▶ _THE PROBLEM_
Your answer is the lines below, exactly, from the one that contains "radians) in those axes" through the one that contains "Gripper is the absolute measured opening", both included.

Collected data
—————

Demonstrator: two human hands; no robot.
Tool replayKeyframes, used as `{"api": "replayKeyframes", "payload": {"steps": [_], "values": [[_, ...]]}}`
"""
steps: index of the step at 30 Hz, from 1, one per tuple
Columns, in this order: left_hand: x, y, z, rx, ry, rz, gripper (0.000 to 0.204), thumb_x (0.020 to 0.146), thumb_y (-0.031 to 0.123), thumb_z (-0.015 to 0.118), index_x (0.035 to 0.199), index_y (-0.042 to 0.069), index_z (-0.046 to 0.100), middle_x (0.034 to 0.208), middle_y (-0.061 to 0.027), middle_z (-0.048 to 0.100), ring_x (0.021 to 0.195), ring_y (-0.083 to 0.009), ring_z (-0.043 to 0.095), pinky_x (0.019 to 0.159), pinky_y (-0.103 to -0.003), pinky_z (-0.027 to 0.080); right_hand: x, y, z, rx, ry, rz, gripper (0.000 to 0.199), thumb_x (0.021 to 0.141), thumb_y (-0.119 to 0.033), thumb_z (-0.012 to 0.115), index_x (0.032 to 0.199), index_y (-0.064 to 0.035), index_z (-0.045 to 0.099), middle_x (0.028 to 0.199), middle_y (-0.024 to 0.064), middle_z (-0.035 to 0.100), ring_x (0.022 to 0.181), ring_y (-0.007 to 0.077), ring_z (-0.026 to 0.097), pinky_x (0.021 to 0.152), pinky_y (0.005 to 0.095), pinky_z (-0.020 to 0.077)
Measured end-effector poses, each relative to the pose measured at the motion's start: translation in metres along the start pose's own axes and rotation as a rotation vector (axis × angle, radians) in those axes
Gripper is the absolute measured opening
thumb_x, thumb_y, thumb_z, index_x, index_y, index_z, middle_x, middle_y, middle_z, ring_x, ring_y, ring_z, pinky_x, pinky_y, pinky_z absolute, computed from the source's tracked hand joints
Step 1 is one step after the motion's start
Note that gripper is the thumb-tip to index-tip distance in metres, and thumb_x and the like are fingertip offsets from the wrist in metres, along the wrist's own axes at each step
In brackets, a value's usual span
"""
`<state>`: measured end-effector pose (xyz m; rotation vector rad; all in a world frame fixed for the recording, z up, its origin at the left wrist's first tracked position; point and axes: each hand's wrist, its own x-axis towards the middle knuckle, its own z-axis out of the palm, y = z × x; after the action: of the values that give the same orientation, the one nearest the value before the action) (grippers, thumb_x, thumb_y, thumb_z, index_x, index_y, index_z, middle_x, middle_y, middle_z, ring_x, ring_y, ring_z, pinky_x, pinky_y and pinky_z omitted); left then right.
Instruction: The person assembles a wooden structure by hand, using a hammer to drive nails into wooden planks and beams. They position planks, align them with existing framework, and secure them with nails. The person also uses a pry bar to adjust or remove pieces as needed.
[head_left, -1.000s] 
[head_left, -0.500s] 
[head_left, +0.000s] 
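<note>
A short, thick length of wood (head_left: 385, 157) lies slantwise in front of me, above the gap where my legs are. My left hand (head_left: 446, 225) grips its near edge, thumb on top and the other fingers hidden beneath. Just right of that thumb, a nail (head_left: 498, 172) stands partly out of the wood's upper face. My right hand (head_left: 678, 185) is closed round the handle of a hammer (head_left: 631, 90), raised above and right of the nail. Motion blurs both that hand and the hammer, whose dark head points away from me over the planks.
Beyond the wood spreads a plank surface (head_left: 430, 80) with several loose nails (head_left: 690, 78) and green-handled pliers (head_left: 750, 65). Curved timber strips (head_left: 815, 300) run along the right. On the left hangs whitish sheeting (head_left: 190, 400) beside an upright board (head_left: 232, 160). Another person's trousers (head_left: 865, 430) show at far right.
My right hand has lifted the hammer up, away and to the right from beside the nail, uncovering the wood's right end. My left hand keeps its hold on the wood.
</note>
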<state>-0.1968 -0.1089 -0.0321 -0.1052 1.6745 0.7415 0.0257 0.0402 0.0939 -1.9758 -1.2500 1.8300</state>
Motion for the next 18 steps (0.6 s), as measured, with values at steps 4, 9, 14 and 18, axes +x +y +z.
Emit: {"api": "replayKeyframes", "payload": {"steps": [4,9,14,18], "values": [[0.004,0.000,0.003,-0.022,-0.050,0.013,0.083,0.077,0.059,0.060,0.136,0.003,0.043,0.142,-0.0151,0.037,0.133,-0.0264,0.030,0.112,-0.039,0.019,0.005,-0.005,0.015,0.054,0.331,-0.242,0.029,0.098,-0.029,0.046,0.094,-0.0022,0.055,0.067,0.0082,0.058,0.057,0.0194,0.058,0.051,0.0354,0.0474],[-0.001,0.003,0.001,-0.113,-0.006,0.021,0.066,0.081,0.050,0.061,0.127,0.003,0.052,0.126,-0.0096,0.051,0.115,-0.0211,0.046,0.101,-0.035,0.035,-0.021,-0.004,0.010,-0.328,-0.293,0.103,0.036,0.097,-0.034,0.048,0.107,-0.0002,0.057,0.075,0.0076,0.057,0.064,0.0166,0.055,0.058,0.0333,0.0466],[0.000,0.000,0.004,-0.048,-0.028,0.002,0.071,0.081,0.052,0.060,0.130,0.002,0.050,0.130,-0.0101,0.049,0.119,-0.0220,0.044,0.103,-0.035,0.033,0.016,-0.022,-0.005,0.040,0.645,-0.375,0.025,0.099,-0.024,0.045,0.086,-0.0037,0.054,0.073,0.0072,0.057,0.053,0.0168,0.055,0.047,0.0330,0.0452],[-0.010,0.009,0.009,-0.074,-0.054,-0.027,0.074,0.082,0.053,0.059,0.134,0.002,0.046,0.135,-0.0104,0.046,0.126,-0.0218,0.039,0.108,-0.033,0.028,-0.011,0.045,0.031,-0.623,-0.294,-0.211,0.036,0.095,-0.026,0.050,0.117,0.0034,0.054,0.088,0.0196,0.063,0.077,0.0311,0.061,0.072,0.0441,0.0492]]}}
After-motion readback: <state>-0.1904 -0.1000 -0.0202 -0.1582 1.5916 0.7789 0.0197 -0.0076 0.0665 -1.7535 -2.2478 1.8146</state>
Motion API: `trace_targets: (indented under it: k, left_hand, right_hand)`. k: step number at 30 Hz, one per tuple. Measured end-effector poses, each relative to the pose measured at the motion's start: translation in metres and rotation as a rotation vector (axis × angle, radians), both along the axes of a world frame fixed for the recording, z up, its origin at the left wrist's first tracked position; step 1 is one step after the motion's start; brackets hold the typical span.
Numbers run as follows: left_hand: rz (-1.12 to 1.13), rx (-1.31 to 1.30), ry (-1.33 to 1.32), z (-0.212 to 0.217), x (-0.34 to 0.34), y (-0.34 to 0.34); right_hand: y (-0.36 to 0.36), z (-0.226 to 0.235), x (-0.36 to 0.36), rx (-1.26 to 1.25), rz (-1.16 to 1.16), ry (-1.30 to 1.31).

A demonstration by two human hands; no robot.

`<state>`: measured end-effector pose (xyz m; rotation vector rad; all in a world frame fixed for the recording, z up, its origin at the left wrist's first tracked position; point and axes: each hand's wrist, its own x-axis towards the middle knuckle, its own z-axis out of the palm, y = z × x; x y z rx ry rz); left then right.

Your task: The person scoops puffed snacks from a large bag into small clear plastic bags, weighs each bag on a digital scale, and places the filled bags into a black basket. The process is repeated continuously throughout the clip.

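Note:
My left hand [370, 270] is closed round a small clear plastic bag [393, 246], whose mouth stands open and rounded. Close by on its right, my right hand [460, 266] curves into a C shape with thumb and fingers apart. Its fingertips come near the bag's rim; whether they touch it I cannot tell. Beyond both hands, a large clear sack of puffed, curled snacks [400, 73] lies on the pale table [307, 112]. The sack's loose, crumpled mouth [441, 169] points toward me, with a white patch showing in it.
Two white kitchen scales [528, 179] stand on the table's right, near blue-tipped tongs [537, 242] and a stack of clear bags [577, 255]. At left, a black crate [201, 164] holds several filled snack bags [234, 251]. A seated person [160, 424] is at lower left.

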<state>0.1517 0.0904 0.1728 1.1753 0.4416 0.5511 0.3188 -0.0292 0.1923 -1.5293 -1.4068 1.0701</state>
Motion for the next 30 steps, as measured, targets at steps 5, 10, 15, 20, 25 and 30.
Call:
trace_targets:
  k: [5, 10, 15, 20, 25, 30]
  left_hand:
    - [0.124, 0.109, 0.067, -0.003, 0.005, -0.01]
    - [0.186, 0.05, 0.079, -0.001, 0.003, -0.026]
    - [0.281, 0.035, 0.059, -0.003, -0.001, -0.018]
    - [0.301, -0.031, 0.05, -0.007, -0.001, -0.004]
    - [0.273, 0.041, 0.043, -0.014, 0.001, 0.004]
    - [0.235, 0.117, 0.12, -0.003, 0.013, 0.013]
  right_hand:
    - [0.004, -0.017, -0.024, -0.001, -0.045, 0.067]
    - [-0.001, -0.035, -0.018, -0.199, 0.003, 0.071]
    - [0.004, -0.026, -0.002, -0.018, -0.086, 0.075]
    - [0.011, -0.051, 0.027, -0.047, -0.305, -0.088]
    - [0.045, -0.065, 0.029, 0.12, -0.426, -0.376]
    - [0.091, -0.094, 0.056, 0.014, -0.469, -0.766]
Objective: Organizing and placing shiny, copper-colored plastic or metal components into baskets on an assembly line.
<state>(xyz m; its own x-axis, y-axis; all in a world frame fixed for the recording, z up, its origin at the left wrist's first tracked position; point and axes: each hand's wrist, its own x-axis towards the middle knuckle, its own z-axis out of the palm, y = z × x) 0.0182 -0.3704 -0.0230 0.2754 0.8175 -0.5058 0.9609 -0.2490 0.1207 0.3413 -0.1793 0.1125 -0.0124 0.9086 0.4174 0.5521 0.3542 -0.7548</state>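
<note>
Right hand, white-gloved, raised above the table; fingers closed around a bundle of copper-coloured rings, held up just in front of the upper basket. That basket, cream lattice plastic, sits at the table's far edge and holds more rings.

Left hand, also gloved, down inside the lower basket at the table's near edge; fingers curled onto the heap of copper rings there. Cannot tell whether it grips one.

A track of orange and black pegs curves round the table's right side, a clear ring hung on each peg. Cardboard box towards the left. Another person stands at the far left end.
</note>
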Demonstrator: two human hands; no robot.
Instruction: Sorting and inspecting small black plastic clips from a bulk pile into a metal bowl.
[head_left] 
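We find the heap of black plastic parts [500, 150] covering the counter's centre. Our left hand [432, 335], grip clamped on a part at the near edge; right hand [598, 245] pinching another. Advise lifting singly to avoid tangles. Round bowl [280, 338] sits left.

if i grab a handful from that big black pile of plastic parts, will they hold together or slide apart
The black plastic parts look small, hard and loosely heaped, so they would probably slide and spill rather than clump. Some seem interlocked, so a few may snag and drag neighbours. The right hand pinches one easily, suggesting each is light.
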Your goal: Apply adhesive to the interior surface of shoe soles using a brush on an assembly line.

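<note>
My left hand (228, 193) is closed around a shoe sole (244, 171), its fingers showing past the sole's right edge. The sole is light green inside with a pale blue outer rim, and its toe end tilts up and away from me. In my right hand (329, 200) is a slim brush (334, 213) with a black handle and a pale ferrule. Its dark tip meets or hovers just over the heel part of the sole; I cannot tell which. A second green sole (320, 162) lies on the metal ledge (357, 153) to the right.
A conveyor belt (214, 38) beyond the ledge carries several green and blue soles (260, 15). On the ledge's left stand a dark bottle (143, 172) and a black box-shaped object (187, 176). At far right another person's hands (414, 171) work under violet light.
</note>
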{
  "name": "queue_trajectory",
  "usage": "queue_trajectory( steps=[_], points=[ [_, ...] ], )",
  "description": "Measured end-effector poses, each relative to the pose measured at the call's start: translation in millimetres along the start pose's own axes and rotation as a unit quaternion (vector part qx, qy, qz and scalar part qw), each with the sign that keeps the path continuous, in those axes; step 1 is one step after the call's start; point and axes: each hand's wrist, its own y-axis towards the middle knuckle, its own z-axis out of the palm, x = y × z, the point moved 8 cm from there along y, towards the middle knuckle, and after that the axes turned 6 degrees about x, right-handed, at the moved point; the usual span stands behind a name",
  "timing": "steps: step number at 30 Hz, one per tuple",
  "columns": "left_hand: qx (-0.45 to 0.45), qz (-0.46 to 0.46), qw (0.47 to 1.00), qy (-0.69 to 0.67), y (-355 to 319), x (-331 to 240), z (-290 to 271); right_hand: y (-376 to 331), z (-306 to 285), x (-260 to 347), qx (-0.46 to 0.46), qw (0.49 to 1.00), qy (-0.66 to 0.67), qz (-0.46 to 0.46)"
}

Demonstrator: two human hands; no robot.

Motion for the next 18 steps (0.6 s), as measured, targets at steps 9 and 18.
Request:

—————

▶ _EXERCISE RESPONSE_
Measured end-effector poses, each relative to the pose measured at the motion's start: translation in metres along the start pose's own axes and rotation as a rotation vector (axis × angle, radians) in those axes
Gripper is the absolute measured opening

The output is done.